● **WORK ITEM**
Copy out the data exactly as it appears, without a single image.

● **DATA SEGMENT**

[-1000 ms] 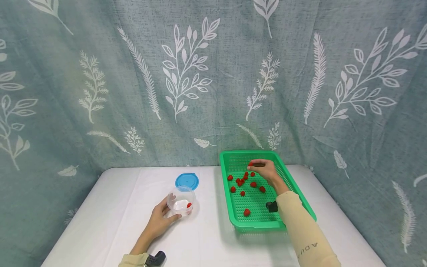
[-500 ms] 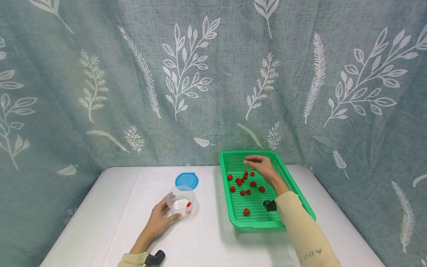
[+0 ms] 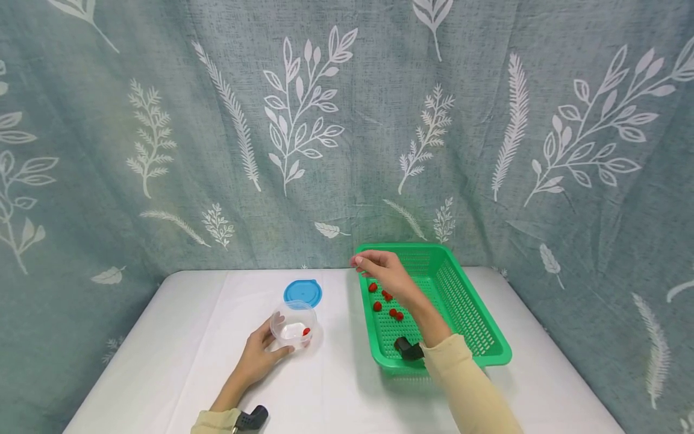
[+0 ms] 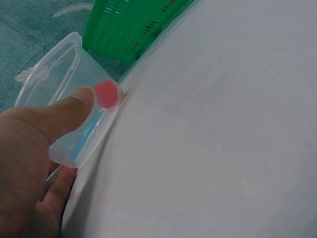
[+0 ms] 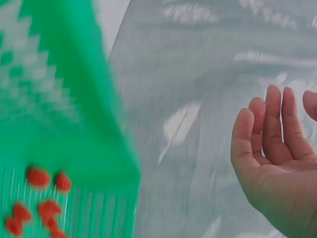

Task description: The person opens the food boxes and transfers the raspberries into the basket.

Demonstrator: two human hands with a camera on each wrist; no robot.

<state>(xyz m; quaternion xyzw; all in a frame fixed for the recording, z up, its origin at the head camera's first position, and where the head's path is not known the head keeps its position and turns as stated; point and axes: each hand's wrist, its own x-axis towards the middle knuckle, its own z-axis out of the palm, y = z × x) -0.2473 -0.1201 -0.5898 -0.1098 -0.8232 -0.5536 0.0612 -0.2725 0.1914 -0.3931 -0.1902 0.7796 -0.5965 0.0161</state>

● **PROBLEM SOLUTION**
[-1000 ms] 
[-500 ms] 
[+0 ms] 
[+0 ms] 
[+0 ms] 

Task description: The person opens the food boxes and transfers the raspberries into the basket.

Demonstrator: two human hands with a camera on each wrist; no robot.

<state>(xyz m; quaternion xyzw; all in a frame fixed for the recording, z up, its origin at the head camera's first position, and where the head's path is not known the head keeps its position and turns as stated; point and axes: each hand's wrist, its own x-axis towards the middle knuckle, its own z-axis out of the palm, y = z × x) -0.2473 -0.1201 -0.5898 -0.1098 -0.8232 -0.5536 0.0612 -0.2725 0.1914 -0.3931 -0.1902 0.7796 -0.5965 0.0161</state>

Here the output is complete.